13. The cat crap attack:
After a date with a guy I barely knew, I woke in the middle of the night, needing to poop. His arms and legs were wrapped around me, and I didn't want to wake him. I finally slithered out and got to the bathroom, but I didn't know he had a cat, which jumped out of a hidden litter box. It literally scared the crap out of me — I ended up leaving poo stains all over his toilet. I spent the next 20 minutes trying to clean it, but I'm still not sure to this day if I missed a spot.
14. The poopy pass:
My new boyfriend and I were on our way to introduce him to my parents, and my digestive system was acting up. We were on the downslope of a mountain pass when I screamed at him to pull over. The only place to go was a parking spot for snowmobiles, but in a panic, I made do. I did my vile deed on a snowbank, while my boyfriend tried to create a special private area for me with the car doors and searched for something resembling toilet paper in his car.

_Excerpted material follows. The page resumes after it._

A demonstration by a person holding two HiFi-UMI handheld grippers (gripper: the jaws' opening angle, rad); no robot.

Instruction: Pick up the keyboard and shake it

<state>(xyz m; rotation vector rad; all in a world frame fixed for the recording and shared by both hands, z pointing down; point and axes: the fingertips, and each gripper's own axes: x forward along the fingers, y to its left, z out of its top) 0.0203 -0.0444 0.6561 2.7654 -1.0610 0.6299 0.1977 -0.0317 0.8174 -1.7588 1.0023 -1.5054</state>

We've been married for five years, and still laugh at "poop pass" when we visit my mom.
15. The sick squad:
My boyfriend and I had been in a long-distance relationship, and I was about to visit him for our second IRL rendezvous. Of course, I got the WORST stomach flu of my life the day before I left, but I figured it would clear up when I arrived. Well, that wasn't the case: I spent the first two days locked in his bathroom, pooping my guts out. Then, as soon as I felt better, HE came down with it and spent hours pooping! It all worked out, though — that was a year ago, and now we're married!
16. And the goddamn keeper:
I was on a first date on Christmas Eve, so when we left the restaurant, everywhere else was closed. It was a 40-minute drive back to my house, and I began to get a horrendous feeling in my stomach. I started scanning for somewhere to poop, and when we approached a closed gas station I blurted, "Pull over!" She hit the brakes and I jumped out, praying the bathroom would at least be open. It wasn't, and I felt the poop fill up my underwear. Behind this gas station, in freezing weather, I stripped down to my bare poopy ass and wiped as much as I could. I threw my underwear in the dumpster, put my poop-stained pants on, and tried to walk calmly back to her. She drove me home in silence, and though I didn't ask her to come in, she did anyway. I took a long shower and was surprised to see her still there after I got out. We've been together for seven years.